The Wahkiakum County Eagle - Established as The Skamokawa Eagle in 1891

Covid-19 update:

Wahkiakum cases steady at 10; patients in recovery stage

 

October 29, 2020



As of Tuesday, Wahkiakum County’s covid-19 case count held steady at 10, with 663 tests conducted so far. Pacific County was reporting 120 total cases, with five new ones on Monday. Of the 120, ten are considered active. Cowlitz County has 808 confirmed cases, with 667 considered recovered. Across the river, Columbia County has 252 total cases, with eight considered infectious, and in Clatsop County, they are reporting 245 cases with 11 considered active.

“A number of states in the US are surging,” Wahkiakum County Health and Human Services Chris Bischoff said, noting that Oregon had more than 42,000 cases, and Washington went over 100,000 cases last week.

A couple cases that Wahkiakum County picked up the week before last are getting ready to enter the recovery stage, according to Bischoff.

How covid-19 affects hospitals and staff

Hospitals are for-profit systems, Bischoff explained, which means they operate as close to capacity as possible.

“When you overwhelm a hospital system, any fatalities you add, some percentage of those are people who did not need to die, but could not get appropriate medical care,” Bischoff said. “If you have a staff—nurses, doctors, administrative—that are working 80 hours a week in extremely stressful conditions, things are going to get missed. When we drive hospitalization rates back up, people are not going to get the best possible care.”

A decade-long nationwide shortage of nurses has also meant that nurses were already getting as much overtime as they could work during a regular flu season.
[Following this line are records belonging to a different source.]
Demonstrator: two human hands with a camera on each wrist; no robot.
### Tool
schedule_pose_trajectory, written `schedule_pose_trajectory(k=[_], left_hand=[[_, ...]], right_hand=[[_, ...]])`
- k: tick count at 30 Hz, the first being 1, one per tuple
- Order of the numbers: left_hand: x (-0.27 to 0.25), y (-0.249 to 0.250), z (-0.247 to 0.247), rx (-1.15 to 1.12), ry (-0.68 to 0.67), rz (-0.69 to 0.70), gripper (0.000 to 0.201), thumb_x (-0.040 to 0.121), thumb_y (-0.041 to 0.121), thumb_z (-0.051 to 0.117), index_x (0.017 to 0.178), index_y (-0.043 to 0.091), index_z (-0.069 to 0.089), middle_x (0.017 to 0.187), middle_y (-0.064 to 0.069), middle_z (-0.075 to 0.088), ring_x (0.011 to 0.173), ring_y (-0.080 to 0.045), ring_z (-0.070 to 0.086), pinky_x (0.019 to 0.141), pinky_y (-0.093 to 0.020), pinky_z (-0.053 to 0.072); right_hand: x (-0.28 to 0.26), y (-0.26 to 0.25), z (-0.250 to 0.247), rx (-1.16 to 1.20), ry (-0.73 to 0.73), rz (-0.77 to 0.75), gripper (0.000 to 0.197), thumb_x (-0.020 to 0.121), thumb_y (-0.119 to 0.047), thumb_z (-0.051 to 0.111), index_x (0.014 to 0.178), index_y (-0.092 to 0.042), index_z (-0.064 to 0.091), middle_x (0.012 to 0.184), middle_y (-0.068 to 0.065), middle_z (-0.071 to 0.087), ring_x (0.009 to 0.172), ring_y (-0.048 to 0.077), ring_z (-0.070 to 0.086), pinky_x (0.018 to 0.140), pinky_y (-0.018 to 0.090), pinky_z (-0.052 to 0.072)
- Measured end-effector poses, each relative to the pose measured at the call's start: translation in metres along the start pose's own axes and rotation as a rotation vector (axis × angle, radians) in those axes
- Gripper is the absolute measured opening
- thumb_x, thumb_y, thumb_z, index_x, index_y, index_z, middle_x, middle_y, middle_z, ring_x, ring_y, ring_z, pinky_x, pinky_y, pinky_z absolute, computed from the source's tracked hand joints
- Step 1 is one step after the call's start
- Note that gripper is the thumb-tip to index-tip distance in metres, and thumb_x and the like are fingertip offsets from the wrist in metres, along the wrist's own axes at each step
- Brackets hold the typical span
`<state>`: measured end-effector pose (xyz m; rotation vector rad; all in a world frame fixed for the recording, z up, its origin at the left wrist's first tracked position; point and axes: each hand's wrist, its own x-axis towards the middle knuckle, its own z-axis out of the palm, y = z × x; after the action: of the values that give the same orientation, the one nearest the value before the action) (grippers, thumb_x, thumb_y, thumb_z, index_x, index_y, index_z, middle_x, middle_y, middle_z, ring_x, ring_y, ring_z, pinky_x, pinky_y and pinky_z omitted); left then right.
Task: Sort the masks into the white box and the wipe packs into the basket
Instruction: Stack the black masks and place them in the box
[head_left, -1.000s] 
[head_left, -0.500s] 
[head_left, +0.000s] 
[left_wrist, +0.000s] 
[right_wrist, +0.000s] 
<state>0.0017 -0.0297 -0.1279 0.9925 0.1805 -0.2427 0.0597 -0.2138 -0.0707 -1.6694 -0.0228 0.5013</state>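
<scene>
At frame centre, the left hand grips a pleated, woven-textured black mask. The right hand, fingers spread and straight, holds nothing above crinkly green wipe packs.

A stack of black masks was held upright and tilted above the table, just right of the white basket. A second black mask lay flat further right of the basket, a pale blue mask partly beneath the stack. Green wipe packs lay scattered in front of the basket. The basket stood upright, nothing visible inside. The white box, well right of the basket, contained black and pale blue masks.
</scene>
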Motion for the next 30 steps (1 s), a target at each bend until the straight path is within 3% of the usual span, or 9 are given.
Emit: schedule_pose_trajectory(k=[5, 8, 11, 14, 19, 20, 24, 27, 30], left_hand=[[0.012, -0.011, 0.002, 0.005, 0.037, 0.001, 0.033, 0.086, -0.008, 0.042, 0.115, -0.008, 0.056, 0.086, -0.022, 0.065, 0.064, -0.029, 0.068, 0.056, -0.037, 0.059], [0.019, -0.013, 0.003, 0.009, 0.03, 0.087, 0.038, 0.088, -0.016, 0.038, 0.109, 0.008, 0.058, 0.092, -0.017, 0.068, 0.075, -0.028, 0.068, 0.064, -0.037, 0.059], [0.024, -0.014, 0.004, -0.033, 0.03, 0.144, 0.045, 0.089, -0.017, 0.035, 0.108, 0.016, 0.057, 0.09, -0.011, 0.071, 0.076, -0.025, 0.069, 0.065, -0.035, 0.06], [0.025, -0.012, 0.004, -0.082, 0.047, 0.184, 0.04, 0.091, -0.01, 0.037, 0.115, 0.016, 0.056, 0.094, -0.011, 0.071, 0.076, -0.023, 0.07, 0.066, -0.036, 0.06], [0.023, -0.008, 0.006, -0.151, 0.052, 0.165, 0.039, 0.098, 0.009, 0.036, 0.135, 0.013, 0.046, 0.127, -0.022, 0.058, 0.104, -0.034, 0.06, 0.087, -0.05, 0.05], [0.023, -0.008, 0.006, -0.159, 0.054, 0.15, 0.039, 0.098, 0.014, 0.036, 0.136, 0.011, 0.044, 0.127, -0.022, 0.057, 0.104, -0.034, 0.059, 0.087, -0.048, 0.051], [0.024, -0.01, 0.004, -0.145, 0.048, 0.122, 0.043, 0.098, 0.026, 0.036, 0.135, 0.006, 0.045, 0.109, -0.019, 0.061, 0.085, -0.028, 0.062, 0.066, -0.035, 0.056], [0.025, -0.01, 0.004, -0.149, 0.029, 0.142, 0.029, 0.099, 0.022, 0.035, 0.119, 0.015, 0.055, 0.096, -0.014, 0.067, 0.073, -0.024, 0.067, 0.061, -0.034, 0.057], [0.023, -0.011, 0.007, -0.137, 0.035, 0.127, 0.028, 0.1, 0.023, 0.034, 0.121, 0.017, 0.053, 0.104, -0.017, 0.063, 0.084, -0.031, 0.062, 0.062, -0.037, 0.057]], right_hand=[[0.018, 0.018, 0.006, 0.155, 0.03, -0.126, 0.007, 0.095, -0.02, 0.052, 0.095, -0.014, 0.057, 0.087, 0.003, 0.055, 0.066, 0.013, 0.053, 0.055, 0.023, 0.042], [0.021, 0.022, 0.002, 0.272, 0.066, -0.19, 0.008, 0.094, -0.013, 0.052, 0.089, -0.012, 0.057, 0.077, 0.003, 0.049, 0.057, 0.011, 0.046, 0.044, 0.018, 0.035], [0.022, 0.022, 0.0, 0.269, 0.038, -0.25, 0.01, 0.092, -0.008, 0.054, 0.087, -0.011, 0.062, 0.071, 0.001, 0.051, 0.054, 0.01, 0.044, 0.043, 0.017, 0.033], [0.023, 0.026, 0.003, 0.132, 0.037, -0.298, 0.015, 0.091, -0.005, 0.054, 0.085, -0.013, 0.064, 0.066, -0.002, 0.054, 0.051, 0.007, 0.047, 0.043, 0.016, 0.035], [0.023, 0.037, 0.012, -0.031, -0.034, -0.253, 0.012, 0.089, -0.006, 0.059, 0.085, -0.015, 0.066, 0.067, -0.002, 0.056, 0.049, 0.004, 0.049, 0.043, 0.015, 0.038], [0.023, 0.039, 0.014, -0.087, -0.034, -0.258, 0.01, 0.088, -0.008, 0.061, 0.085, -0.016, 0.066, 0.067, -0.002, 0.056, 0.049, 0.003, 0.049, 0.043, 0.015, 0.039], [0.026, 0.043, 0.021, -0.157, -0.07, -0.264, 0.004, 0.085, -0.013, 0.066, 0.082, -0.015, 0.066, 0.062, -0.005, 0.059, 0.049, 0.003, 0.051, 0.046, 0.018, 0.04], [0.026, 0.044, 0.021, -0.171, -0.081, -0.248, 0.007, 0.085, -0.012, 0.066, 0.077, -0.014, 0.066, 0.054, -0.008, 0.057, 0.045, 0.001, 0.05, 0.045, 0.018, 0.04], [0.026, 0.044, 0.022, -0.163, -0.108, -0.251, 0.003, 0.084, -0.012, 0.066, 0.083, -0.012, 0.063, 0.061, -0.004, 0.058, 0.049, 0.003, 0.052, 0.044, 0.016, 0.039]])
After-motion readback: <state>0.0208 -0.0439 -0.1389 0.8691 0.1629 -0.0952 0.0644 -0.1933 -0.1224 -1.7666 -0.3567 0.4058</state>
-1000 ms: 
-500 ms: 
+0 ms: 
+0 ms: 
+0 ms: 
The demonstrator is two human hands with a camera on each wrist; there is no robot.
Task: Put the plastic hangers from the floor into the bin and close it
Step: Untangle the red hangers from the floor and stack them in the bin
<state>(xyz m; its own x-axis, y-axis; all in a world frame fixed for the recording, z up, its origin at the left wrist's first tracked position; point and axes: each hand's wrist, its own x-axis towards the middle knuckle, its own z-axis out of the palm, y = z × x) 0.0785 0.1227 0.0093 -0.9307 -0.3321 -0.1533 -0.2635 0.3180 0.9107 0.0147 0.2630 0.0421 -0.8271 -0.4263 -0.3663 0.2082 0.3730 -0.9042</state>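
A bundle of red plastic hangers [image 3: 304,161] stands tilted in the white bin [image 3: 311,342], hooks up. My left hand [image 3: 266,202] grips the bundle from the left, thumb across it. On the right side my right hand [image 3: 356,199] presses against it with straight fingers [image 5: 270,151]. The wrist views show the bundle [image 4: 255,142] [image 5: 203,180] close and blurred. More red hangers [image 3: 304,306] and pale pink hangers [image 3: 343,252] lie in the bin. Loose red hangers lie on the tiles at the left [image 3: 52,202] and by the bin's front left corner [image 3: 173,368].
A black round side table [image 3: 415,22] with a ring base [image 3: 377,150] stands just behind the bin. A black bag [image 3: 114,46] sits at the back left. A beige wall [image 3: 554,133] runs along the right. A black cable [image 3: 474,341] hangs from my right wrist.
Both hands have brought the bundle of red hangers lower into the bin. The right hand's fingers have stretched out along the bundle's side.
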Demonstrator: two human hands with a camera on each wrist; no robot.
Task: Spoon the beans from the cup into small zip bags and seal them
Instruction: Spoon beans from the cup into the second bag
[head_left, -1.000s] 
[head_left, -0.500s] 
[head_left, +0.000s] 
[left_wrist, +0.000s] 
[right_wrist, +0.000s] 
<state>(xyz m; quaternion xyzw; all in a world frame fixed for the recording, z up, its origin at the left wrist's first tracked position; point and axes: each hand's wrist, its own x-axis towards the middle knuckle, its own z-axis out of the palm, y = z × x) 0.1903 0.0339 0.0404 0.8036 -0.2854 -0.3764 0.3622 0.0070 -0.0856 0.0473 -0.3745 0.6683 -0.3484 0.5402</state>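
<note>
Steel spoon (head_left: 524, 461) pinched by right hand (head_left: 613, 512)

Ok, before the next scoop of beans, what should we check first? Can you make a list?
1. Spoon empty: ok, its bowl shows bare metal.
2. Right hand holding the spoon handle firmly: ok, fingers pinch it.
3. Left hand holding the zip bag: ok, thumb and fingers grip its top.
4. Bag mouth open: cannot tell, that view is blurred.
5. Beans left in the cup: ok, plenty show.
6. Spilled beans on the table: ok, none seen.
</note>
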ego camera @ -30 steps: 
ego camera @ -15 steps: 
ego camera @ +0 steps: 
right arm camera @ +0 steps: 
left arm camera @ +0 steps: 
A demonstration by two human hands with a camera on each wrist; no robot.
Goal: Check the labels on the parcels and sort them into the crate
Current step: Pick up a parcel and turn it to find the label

Covid-19 has only compounded the matter, and it's contributing to burnout, and the loss of more nurses.

“We’re losing professionals at this point, even the ones who want to stay around can’t keep up any more,” Bischoff said.

Treatments that mimic the immune system

Convalescent plasma, or plasma treatment, which Bischoff described as follows:

“If I have covid-19 and I recover, they filter out my plasma and give my plasma to people with covid-19 to help them recover faster,” he said. “The theory being that they are going to use the antibodies and other things that my body produced to get rid of covid-19, to help the other person get rid of covid-19.”

Bischoff said that studies have found that it works best for people who are going to be very symptomatic, before they are symptomatic.

“It does require a crystal ball,” Bischoff said. “It’s limited on how much you can get, but even in the trials that are going on, it isn’t super great. It’s not horrible, but it’s not overly promising.”

Monoclonal antibodies are a more concentrated cocktail of the antibodies that are believed to be most effective against covid-19, harvested from the convalescent plasma.

There are clinical trials underway, and while it shows promise, there are “no silver bullets in this,” Bischoff said.

Interferons promote the immune system to start and they keep it from going too far, Bischoff said. They keep what is known as a cytokine storm, or an immune system that is overreacting, under control.

“One of covid-19’s first effects on the body is to reduce the interferon level,” Bischoff explained, “and that can lead to the immune system over responding.”

“[Scientists] are taking synthesized interferons and injecting them back into people with covid-19 to see if that will help them recover more quickly,” Bischoff said.

Interferons are already used in treatments for other things, like multiple sclerosis, and therefore have already been clinically tested.

Because the cytokine storm isn’t one of the most damaging effects of covid-19, Bischoff said, interferons help, but won’t fix everything.

Corticosteroids, like Dexamethasone have been around for awhile, and work for things like asthma, and pneumonia.

“They started to use them early on,” Bischoff said, “but have been working on which ones are the best ones.”

Timing is really important for corticosteroids.

“They don’t want to give you one of these too early.” Bischoff said. “The steroids do a lot of things in the body, and can make the course of the disease worse. Given at the appropriate time, they’ve found there is an overall reduction by a third, so 33.3 percent less folks succumb to covid-19 when using corticosteroids as part of their treatment.”

Bischoff also spoke briefly about cytokine inhibitors and blood filtration systems, both used to respond to cytokine storms.

Finally, he touched on stem cells.

“Some have an anti-inflammatory effect,” he said. “Right now the FDA has indicated that no one should be using them clinically until trials are done. It’s not super promising at this point, and pretty early in the trials.”

WHHS is still screening

If you are symptomatic, contact your primary care physician first. If they will not test you, you are encouraged to call the WHHS screening number, 360-849-4041.